The judge said Mr Tamine’s recent submissions to the court included the assertion that while his work permit between 2004 and 2007 – before his marriage – had been obtained by Tangarra, he was “in effect fulfilling his employment obligations to Mr. Brockman…”
He said Mr. Tamine and his lawyers appeared to have “not given sufficient consideration” that such a claim could place Mr. Tamine and Tangarra – which Mr. Tamine wholly owns – in breach of the 1956 immigration, for which he could be fined or imprisoned. .

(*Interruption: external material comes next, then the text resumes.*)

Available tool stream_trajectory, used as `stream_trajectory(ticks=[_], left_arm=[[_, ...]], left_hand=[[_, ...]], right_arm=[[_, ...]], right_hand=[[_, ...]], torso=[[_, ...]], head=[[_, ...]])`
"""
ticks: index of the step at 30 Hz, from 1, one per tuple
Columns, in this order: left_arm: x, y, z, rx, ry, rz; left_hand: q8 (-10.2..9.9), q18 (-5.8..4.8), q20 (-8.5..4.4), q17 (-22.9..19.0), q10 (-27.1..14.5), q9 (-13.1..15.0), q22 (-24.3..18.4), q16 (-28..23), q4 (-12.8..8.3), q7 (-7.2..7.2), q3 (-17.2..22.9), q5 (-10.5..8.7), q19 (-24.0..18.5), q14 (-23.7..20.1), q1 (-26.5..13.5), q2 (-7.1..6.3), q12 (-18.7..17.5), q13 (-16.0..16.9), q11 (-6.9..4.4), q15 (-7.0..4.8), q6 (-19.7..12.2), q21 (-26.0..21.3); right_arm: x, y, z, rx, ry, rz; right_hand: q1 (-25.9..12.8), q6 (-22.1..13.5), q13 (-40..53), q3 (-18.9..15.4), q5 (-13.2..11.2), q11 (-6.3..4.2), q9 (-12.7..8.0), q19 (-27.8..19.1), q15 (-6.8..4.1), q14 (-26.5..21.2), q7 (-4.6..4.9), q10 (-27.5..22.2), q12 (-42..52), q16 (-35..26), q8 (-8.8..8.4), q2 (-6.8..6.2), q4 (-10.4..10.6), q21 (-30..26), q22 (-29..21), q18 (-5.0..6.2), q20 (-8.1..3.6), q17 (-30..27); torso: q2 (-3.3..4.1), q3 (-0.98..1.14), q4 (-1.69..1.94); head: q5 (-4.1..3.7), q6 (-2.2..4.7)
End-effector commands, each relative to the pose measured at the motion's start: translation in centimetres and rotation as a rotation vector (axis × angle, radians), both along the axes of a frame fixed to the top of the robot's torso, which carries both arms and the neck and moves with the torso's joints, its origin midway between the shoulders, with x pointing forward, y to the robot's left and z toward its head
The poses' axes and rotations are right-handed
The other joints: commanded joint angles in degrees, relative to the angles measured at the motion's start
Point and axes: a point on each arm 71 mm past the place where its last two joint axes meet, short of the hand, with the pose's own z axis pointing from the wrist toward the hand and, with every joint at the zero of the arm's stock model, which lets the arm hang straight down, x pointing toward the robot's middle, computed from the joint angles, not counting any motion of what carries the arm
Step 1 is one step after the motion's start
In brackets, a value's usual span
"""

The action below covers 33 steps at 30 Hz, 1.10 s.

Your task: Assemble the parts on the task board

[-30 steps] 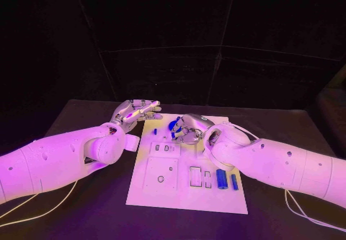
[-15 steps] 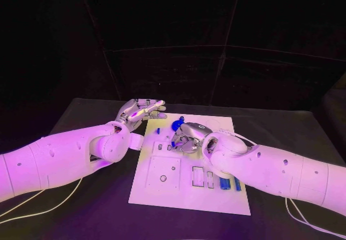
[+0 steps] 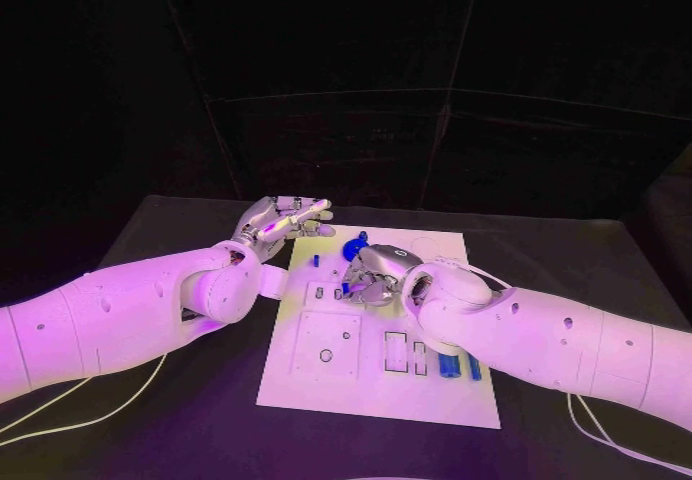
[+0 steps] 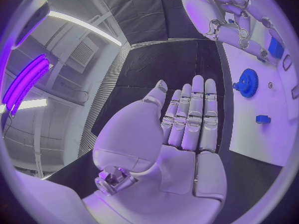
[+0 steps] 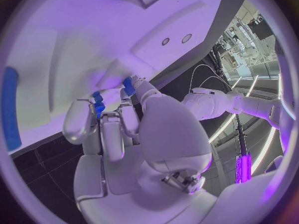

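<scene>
The white task board (image 3: 325, 385) lies in the middle of the black table. My right hand (image 3: 376, 272) hovers low over its far half, fingers curled down. Its fingertips pinch a small blue part (image 5: 97, 104) against the board (image 5: 56, 59). A blue gear (image 3: 358, 240) sits just beyond that hand and shows again as the gear (image 4: 248, 82) in the left wrist view. A small blue peg (image 3: 316, 261) stands near the board's left edge. Two blue cylinders (image 3: 450, 366) lie at the near right. My left hand (image 3: 281, 222) is held flat with straight fingers at the far left corner, empty.
Several empty slots and recesses (image 3: 329, 345) mark the board's near half. Bare black table (image 3: 577, 260) surrounds the board. A white cable (image 3: 87, 415) trails on the table under my left arm. A long blue part (image 5: 9, 109) lies on the board in the right wrist view.
My right hand has drifted a little toward the near side of the board with its blue part. The left hand has hardly moved.
</scene>
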Motion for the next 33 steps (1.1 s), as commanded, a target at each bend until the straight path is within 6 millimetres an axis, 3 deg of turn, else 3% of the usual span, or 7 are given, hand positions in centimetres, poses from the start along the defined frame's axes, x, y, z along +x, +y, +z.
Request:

The judge said there was “strong evidence against” the new suggestion that Mr Tamine and Mr Brockman had a direct legal relationship of employer and employee.
He denied Mr. Tamine’s request to introduce an amended defence, but allowed him to pursue a counterclaim against Spanish Steps, which was represented by Keith Robinson.
Mr Robinson also represented BCT Ltd, the trustee of the Brockman Charitable Trust which, according to previous legal proceedings, has assets estimated at $6 billion.
The trustee was formerly St John’s Trust Company Ltd.